Material for this exercise ▸
════

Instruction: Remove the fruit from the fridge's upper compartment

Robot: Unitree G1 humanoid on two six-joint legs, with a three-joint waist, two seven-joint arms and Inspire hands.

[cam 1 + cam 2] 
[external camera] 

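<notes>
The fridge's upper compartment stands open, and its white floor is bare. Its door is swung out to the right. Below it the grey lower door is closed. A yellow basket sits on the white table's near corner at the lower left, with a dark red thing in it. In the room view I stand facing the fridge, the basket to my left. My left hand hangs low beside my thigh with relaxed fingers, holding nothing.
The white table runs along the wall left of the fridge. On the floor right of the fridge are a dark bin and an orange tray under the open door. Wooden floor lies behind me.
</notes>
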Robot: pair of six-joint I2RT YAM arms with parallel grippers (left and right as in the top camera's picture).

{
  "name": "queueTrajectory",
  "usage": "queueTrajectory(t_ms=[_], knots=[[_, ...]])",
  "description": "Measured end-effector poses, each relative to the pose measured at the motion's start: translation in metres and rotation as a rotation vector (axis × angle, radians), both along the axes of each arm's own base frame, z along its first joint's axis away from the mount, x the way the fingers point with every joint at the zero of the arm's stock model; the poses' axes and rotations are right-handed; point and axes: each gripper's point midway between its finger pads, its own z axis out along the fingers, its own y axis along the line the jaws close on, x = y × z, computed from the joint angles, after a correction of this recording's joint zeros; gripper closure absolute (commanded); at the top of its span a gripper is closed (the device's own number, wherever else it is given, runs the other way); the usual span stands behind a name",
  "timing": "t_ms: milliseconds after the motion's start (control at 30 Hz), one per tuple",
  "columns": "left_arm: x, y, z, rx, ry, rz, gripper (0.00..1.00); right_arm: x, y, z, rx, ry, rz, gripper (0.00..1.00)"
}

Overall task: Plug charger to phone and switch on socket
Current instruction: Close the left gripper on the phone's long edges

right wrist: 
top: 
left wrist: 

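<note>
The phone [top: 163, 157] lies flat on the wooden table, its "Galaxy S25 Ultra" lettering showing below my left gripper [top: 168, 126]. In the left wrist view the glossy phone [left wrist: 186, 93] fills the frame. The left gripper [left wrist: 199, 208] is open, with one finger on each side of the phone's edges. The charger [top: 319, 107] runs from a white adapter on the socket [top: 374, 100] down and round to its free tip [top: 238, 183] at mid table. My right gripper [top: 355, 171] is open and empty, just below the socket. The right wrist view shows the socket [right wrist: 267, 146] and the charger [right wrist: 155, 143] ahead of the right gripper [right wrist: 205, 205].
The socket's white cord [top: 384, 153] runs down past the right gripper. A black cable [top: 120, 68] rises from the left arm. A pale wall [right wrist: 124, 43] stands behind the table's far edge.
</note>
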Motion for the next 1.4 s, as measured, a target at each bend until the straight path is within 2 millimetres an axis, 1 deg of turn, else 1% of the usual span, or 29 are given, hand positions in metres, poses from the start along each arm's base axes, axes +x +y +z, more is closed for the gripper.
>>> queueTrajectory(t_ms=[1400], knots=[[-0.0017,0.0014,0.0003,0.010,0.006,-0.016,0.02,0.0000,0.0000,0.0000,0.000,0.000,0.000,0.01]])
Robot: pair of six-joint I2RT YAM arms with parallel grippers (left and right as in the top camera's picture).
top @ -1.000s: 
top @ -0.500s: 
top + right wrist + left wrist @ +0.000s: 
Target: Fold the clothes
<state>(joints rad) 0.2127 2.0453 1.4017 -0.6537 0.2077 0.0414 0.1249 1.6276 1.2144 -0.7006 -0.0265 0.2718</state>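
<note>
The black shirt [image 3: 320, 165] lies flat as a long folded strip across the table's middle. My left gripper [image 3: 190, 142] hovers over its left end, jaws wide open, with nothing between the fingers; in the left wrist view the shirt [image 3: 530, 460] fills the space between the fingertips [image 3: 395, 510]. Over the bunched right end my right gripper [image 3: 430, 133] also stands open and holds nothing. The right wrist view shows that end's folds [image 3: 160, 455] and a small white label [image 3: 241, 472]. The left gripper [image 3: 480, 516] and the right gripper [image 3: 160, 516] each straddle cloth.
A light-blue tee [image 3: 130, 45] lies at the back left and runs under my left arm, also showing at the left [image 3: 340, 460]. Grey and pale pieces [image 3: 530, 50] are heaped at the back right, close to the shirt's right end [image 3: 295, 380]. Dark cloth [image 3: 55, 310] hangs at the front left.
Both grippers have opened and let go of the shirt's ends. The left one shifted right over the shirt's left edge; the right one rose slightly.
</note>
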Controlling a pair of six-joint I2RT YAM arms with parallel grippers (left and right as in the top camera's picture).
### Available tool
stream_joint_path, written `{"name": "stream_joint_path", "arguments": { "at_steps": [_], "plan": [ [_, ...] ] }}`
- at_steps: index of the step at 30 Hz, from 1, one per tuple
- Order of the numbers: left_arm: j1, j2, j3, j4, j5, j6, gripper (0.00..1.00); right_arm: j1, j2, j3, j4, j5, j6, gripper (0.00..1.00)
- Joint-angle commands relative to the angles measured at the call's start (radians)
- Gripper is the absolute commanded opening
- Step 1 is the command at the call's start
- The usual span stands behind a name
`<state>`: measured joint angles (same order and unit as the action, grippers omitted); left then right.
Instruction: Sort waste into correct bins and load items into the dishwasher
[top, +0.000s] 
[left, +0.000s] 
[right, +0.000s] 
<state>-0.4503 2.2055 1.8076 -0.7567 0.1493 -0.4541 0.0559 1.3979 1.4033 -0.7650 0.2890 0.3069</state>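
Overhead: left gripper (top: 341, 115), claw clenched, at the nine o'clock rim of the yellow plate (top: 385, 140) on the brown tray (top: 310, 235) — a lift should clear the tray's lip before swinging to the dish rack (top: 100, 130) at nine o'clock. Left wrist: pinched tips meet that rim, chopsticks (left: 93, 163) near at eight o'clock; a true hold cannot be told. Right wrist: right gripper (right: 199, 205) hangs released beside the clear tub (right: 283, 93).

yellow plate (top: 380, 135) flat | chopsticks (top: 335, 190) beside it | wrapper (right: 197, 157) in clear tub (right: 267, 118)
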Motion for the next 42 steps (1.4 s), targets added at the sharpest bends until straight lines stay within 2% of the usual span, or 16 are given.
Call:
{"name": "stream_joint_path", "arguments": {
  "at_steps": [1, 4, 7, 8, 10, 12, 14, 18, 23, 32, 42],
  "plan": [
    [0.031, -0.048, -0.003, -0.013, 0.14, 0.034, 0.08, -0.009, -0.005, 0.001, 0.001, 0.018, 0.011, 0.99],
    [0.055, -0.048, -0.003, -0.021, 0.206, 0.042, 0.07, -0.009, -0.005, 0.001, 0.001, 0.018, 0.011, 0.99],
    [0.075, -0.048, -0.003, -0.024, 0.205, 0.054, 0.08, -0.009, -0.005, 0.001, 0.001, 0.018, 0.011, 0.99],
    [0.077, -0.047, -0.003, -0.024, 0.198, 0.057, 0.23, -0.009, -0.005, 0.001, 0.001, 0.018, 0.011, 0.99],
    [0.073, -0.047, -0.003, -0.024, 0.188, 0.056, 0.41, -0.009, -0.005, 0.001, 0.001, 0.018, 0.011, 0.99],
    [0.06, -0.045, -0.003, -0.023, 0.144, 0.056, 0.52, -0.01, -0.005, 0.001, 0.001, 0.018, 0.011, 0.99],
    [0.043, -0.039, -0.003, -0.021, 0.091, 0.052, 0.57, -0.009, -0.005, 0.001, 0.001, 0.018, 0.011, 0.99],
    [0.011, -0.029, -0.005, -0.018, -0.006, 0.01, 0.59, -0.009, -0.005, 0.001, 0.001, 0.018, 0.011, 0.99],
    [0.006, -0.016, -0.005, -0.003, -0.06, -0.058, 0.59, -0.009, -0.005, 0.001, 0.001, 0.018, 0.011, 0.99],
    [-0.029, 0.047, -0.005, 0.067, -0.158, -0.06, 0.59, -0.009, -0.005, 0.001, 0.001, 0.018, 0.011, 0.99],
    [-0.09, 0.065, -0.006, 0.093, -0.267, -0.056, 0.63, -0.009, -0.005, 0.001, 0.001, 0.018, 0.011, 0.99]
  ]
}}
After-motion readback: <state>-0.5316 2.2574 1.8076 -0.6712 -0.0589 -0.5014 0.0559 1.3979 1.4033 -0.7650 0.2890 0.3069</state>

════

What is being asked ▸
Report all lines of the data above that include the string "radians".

Answer for this exercise ▸
  "description": "Measured end-effector poses, each relative to the pose measured at the motion's start: translation in metres and rotation as a rotation vector (axis × angle, radians), both along the axes of each arm's own base frame, z along its first joint's axis away from the mount, x the way the fingers point with every joint at the zero of the arm's stock model; the poses' axes and rotations are right-handed; point and axes: each gripper's point midway between its finger pads, its own z axis out along the fingers, its own y axis along the line the jaws close on, x = y × z, computed from the joint angles, after a correction of this recording's joint zeros; gripper closure absolute (commanded); at the top of its span a gripper is closed (the device's own number, wherever else it is given, runs the other way); the usual span stands behind a name",
- Joint-angle commands relative to the angles measured at the call's start (radians)

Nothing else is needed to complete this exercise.